Thanks to SIMD instructions this task can be performed faster than scalar code. Jobs like input validation or parsing (for instance CSV files), might benefit from a vectorized approach.

In this text I show several SIMD methods:

SIMD algorithms

The main ingredient of the techniques shown below is instruction pshufb (_mm_shuffle_epi8), which is present in SSE, AVX2 and also AVX512BW. The instruction does parallel byte lookup in a 16-byte register (or lane, in AVX2 and AVX512 variants) using 4-bit indices from another vector.

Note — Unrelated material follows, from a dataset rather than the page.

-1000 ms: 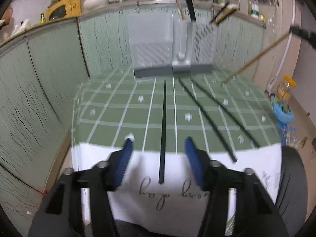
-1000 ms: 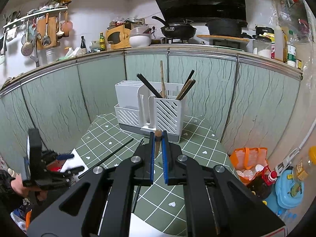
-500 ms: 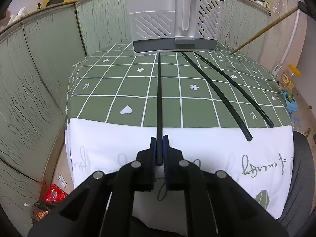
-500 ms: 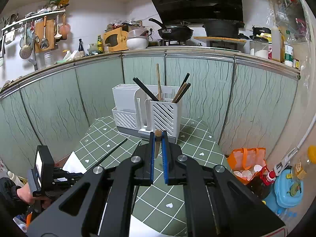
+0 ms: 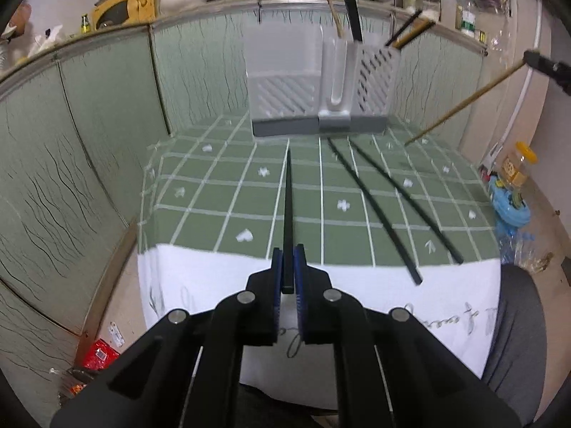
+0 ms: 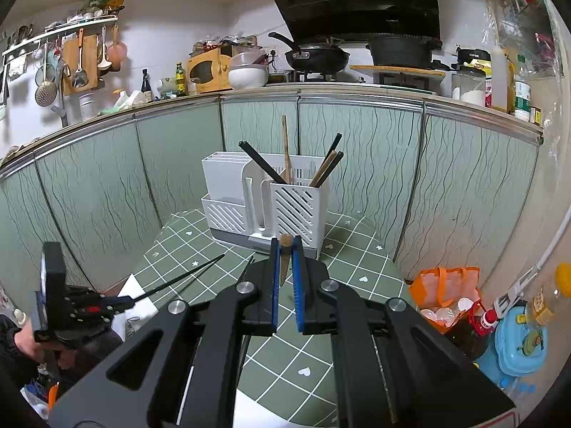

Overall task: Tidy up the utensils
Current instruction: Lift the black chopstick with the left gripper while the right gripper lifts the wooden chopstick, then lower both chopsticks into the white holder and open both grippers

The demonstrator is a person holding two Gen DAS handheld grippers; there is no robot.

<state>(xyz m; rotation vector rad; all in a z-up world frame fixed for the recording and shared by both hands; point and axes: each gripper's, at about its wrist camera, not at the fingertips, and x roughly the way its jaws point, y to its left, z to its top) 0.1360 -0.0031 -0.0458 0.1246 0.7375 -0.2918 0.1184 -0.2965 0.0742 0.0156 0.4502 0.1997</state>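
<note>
Tabletop w/ green checked cloth (image 5: pixel 221 192) and a white towel (image 5: pixel 200 278) at its near edge fills most of my left wrist view; pale green wave-patterned cabinet panels (image 6: pixel 107 192) run round behind it. Next down in size, white slotted plastic utensil caddy on a grey base (image 6: pixel 264 199) stands at the far end of the cloth, w/ several black and wooden chopsticks sticking up out of its right slotted compartment. Off to the right on the floor I see an orange plastic bag (image 6: pixel 444 285). My left gripper (image 5: pixel 288 264) is clenched on the thick end of a long black chopstick (image 5: pixel 287 207), which runs straight ahead w/ its tip pointing toward the caddy base, lifted clear of the cloth as far as I can tell. My right gripper (image 6: pixel 284 260) is clamped on a light wooden chopstick (image 6: pixel 284 260); in the left view that stick slants down from upper right, tip near the caddy's right side. Two more black chopsticks (image 5: pixel 399 203) lie side by side on the cloth, right of the held one, apart from it, their far ends near the caddy base.
</note>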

A C-like code shows the pshufb algorithm:

for (int i=0; i < VECTOR_SIZE; i++) {
    uint8_t index = indices_vector[i];
    if (index & 0x80)
        result[i] = 0x00;
    else
        result[i] = lookup_vector[index & 0x0f];
}

Universal algorithm

In this algorithm the set is represented as a bitmap of size 16 x 16 bits, where a bit of value 1 indicates that given element is in the set. The bitmap is addressed with nibbles, i.e. 4-bit halves of a byte.

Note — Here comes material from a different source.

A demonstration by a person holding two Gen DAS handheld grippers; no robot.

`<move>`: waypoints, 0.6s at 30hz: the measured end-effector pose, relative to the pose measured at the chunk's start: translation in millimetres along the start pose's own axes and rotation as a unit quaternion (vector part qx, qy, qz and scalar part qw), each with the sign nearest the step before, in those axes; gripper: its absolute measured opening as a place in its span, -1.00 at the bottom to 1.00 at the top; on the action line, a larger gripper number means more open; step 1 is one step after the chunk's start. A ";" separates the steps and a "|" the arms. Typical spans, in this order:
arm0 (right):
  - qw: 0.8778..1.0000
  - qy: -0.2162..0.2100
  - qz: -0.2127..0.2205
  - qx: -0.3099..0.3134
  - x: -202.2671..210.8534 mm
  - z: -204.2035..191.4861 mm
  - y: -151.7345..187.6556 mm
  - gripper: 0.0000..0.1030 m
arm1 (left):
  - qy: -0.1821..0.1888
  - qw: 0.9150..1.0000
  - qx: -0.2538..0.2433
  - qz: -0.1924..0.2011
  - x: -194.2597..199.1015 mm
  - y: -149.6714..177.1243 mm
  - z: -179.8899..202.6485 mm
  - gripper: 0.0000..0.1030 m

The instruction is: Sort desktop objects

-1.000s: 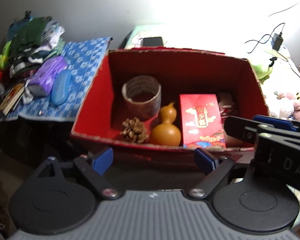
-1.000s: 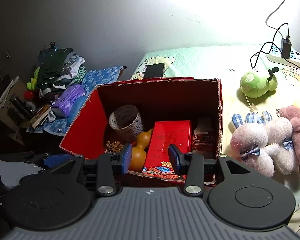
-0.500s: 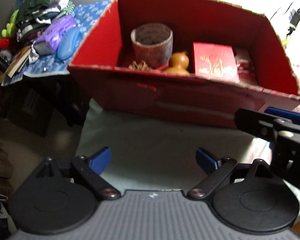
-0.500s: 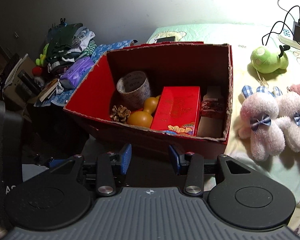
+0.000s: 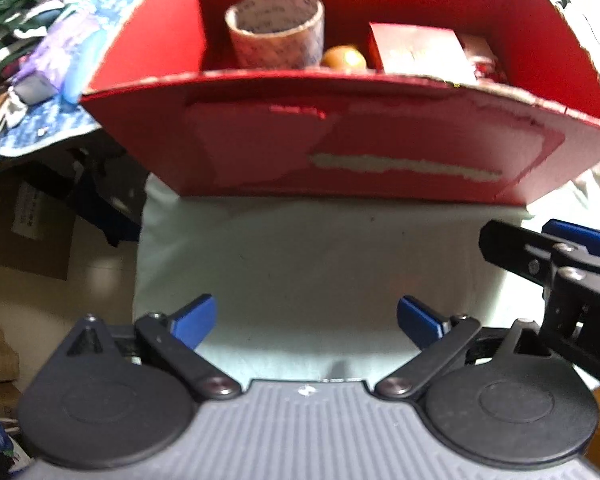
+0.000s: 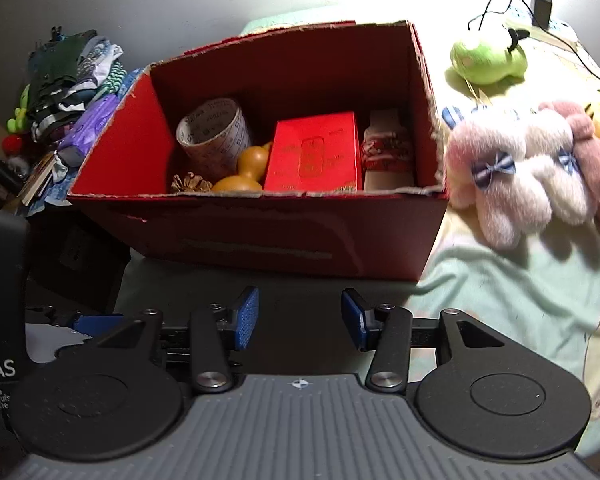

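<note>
Hovering before the red box (image 6: 260, 236), my left gripper (image 5: 306, 320) spreads wide, its jaws just opening (nothing between); inside the box, left to right: tape roll (image 6: 214, 136), gourd (image 6: 244, 172), red packet (image 6: 316, 152). My right gripper (image 6: 300, 316) stands part-open, empty, jaws just widening.

An open red cardboard box (image 6: 260, 236) with ragged top edges sits on a pale green sheet. Inside it, from left to right, stand a roll of printed tape (image 6: 214, 138) tilted on its side, a small pine cone (image 6: 191, 183), an orange gourd (image 6: 246, 172), a red gift box (image 6: 314, 152) lying slanted, and a cream package (image 6: 388, 148) banded in red.
</note>
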State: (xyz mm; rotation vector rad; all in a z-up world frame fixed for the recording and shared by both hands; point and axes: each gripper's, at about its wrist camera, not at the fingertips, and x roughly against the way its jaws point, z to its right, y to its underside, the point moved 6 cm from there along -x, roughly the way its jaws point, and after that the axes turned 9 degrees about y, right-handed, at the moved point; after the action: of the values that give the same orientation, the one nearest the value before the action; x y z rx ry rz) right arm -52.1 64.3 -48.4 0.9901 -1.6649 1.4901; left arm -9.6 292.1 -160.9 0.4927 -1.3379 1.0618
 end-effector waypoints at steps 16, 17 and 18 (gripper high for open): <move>0.996 0.054 0.007 -0.071 5.0 -12.3 16.0 0.09 | 0.037 0.994 -0.098 -0.009 1.0 -6.1 -9.0 0.91; 0.996 0.056 0.009 -0.072 5.9 -13.5 15.7 0.09 | 0.038 0.994 -0.100 -0.005 3.4 -7.1 -10.9 0.91; 0.996 0.059 0.011 -0.072 6.6 -15.1 15.0 0.09 | 0.037 0.994 -0.100 -0.001 5.6 -8.4 -13.6 0.91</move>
State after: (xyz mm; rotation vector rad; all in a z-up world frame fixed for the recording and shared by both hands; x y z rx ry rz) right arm -68.4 79.4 -48.1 0.7935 -1.6779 1.3934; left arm 4.1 301.1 -156.4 0.3017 -1.3613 0.9242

The lower nibble of each input byte selects the bitmap's row, i.e. a 16-bit value. The higher nibble selects the column on the bitmap — once we fetched a row row, the higher nibble points at specific bit.

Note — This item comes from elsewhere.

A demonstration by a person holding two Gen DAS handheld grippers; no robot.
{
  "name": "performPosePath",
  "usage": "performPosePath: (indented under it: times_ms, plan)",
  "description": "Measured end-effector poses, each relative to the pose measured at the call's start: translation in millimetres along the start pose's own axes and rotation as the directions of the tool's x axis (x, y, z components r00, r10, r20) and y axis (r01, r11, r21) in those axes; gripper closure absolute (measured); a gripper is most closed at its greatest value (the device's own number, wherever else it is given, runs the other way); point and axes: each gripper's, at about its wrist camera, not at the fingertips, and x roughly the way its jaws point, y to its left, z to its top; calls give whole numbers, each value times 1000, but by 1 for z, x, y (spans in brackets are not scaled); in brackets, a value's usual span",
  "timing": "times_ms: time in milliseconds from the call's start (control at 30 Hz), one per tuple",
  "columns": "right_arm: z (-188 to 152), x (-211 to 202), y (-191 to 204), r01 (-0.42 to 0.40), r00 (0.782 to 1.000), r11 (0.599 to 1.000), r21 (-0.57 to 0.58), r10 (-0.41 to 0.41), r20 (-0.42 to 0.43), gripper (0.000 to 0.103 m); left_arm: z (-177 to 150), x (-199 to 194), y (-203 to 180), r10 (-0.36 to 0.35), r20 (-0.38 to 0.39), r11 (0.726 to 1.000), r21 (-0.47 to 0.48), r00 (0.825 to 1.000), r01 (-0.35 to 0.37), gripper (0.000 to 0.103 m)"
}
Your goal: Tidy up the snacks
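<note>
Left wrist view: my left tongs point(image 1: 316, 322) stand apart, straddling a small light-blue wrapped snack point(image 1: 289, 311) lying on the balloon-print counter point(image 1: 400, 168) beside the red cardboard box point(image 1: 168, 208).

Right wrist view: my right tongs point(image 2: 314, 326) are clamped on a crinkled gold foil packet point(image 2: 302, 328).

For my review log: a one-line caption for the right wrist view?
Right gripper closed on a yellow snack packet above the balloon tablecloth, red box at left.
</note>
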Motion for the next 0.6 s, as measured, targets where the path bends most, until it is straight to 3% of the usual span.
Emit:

Scalar code which deals with such representation is quite simple:

bool in_set(uint16_t bitmap[16], uint8_t byte) {

    const uint8_t lo_nibble = byte & 0xf;
    const uint8_t hi_nibble = byte >> 4;

    const uint16_t bitset  = bitmap[lo_nibble];
    const uint16_t bitmask = uint16_t(1) << hi_nibble;

    return (bitset & bitmask) != 0;
}

Example

Let's consider following set; for better visibility zeroes are shown with dots, and ones with the 'x':

lo / hi nibble
  +--------------------------------
  | 0 1 2 3 4 5 6 7 8 9 a b c d e f
--+--------------------------------
0 | x x . . . . x . . . x . . x . .
1 | x x x x . x x . . . . . x x . x
2 | . x . . x . x . . . x . . x . .
3 | . x x . . . . x . . x . x . x .
4 | . . . . . . . . . . . . x x x x
5 | x x . . x . x x x . x . . . x x
6 | x . . . . x . x . . x . x . . .
7 | . . x . . . . . . . . x . . x .
8 | . . x x . . . . . . . . . . . x
9 | . . x x x . . x . . x . . . . .
a | . . . . . . x . . . x . . . . x
b | . . . x . . x . . . . . . . . .
c | x . . . x . . . . . . . . . x x
d | . . . x x x . x . . x x . . . .
e | x . x . . . . x . x . x . . . .
f | x x . . . . x . . . . . x x x .

We want to check if byte 0xa5 is in the set. Its lower nibble is 5, so we select the highlighted row, getting 16-bit value 1100_0101_1101_0011. The higher nibble is 10 (0xa), thus we're testing this bit:

1100_0101_1101_0011
      ^

It's set and that means 0xa5 belongs to the set.

Implementation

Since the instruction pshufb maps bytes into bytes, it necessary to store two halves of a bitmap, i.e. 16 x 8 bit arrays. These sub-bitmaps are highlighted with blue and magenta below.

lo / hi nibble
  +--------------------------------
  | 0 1 2 3 4 5 6 7 8 9 a b c d e f
--+--------------------------------
0 | x x . . . . x . . . x . . x . .
1 | x x x x . x x . . . . . x x . x
2 | . x . . x . x . . . x . . x . .
3 | . x x . . . . x . . x . x . x .
4 | . . . . . . . . . . . . x x x x
5 | x x . . x . x x x . x . . . x x
6 | x . . . . x . x . . x . x . . .
7 | . . x . . . . . . . . x . . x .
8 | . . x x . . . . . . . . . . . x
9 | . . x x x . . x . . x . . . . .
a | . . . . . . x . . . x . . . . x
b | . . . x . . x . . . . . . . . .
c | x . . . x . . . . . . . . . x x
d | . . . x x x . x . . x x . . . .
e | x . x . . . . x . x . x . . . .
f | x x . . . . x . . . . . x x x .

Fetching a row from the bitmap requires two lookups: to get "blue" and "magenta" parts of the row. Then, depending on higher nibble, we test a bit in "blue" (for higher nibble in range 0..7) or "magenta" part (for higher nibble in range 8..15).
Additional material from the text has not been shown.